Libbey will hold a conference call for investors on Tuesday, October 29, 2013, at 11 a.m. Eastern Daylight Time. The conference call will be simulcast live on the Internet and is accessible from the Investor Relations' section of www.libbey.com. To listen to the call, please go to the website at least 10 minutes early to register, download and install any necessary software. A replay will be available for 14 days after the conclusion of the call.

About Libbey Inc.

Based in Toledo, Ohio, since 1888, we believe Libbey Inc. is the largest manufacturer of glass tableware in the western hemisphere and one of the largest glass tableware manufacturers in the world. It supplies products to foodservice, retail, industrial and business-to-business customers in over 100 countries, and it is the leading manufacturer of tabletop products for the U.S. foodservice industry.

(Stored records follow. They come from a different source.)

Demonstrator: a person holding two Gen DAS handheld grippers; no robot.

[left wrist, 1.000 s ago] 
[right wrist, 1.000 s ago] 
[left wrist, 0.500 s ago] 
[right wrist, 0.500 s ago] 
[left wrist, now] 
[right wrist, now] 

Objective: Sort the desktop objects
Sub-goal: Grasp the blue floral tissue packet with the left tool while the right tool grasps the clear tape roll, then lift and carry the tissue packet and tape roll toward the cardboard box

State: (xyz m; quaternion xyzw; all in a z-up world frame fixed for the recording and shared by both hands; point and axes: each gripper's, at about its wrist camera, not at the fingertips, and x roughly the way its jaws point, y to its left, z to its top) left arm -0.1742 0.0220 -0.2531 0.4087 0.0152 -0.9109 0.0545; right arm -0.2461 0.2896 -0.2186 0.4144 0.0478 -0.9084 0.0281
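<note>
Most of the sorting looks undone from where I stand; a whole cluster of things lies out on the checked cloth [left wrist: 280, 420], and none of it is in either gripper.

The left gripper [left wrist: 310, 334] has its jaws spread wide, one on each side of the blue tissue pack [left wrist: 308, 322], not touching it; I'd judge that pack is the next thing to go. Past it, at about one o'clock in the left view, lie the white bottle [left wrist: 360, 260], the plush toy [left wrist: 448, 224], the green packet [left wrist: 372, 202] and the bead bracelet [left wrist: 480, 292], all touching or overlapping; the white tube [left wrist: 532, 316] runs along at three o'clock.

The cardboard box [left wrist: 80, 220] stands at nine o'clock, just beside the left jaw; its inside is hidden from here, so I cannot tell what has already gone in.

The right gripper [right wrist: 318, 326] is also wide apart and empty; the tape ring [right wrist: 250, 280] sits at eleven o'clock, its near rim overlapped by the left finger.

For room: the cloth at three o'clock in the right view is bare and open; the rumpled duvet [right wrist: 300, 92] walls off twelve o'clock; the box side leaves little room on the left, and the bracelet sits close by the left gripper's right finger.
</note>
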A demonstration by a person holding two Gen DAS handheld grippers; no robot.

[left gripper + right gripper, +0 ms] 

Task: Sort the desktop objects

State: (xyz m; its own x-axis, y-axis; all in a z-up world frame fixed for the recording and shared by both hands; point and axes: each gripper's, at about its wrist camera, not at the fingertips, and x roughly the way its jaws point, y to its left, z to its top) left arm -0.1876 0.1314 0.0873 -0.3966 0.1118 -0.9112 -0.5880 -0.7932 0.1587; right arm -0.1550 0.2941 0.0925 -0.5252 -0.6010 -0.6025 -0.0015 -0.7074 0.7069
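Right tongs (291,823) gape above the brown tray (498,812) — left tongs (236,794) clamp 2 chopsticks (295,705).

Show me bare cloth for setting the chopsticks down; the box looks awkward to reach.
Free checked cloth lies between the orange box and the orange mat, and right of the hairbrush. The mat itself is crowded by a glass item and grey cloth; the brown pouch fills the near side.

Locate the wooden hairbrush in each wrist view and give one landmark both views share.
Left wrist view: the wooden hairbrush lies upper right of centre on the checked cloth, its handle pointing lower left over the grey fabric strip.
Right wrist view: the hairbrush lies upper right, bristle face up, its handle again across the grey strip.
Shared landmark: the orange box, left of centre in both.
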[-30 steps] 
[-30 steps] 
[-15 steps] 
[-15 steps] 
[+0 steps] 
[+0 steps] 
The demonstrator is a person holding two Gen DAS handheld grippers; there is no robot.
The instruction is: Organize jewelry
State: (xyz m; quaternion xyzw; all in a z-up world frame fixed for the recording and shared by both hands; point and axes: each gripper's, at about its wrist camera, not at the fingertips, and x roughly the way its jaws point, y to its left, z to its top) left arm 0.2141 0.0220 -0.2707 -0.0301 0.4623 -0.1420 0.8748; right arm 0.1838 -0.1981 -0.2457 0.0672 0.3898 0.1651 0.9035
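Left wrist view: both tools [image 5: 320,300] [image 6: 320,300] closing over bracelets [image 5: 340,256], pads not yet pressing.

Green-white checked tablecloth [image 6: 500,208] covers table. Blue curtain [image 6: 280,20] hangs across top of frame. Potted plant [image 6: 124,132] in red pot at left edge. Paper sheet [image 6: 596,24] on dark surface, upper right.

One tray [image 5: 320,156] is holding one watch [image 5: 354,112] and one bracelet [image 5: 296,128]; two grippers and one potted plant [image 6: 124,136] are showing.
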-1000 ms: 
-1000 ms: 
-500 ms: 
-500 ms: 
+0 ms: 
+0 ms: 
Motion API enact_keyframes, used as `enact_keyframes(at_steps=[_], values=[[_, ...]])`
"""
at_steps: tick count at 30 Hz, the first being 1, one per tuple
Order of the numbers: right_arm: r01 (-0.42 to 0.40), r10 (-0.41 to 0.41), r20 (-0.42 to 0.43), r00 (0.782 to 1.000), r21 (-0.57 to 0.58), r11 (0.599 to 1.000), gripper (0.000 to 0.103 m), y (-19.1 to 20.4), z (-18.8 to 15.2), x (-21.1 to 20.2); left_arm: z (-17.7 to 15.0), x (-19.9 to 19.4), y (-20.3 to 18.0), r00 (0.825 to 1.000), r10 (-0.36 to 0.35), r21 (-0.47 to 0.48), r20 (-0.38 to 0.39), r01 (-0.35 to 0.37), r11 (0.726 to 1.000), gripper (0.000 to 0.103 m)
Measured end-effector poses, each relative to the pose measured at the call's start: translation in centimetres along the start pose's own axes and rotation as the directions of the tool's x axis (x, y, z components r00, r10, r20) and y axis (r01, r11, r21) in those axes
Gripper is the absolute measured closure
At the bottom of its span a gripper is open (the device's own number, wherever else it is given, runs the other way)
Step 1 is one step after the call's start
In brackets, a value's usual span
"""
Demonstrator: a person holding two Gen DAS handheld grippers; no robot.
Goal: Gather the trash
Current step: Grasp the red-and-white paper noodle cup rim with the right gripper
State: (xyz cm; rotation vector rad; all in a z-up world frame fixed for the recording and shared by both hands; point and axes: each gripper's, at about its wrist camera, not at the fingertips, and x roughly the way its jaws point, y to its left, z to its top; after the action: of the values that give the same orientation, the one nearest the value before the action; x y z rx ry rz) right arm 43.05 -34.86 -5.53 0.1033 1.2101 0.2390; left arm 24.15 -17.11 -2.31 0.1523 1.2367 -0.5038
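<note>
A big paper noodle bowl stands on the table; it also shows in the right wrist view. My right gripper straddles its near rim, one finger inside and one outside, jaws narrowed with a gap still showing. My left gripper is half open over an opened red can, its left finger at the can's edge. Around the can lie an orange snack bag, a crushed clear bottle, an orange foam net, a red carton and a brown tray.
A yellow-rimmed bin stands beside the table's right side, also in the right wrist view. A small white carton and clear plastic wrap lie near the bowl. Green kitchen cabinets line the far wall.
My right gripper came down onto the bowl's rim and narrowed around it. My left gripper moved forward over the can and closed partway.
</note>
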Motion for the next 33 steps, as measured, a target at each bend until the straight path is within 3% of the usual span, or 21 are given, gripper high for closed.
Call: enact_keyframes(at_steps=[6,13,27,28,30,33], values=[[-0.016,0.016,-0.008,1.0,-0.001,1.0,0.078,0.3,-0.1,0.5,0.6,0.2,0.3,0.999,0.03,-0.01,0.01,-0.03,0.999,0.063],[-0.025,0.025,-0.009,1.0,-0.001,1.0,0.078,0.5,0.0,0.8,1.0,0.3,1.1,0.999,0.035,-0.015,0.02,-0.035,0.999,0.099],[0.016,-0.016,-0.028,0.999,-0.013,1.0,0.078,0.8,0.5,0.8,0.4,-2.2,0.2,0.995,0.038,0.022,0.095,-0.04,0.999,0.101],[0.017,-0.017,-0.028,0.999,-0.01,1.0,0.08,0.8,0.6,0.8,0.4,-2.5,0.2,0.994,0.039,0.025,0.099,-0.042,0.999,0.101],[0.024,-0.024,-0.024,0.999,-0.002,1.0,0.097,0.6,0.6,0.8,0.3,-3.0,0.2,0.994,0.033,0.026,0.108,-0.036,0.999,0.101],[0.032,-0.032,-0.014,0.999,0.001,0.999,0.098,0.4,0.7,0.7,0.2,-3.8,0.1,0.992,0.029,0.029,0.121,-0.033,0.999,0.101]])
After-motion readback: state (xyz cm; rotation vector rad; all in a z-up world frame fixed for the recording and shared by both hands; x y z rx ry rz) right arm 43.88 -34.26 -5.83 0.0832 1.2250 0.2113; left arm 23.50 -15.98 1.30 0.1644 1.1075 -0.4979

Libbey operates glass tableware manufacturing plants in the United States in Louisiana and Ohio as well as in Mexico, China, Portugal and the Netherlands. Its Crisa subsidiary, located in Monterrey, Mexico, is a leading producer of glass tableware in Mexico and Latin America. Its subsidiary located in Leerdam, Netherlands, is among the world leaders in producing and selling glass stemware to retail, foodservice and industrial clients. Its Crisal subsidiary, located in Portugal, provides an expanded presence in Europe. Its Syracuse China subsidiary designs and distributes an extensive line of high-quality ceramic dinnerware, principally for foodservice establishments in the United States. Its World Tableware subsidiary imports and sells a full-line of metal flatware and hollowware and an assortment of ceramic dinnerware and other tabletop items principally for foodservice establishments in the United States. In 2012, Libbey Inc.'s net sales totaled $825.3 million.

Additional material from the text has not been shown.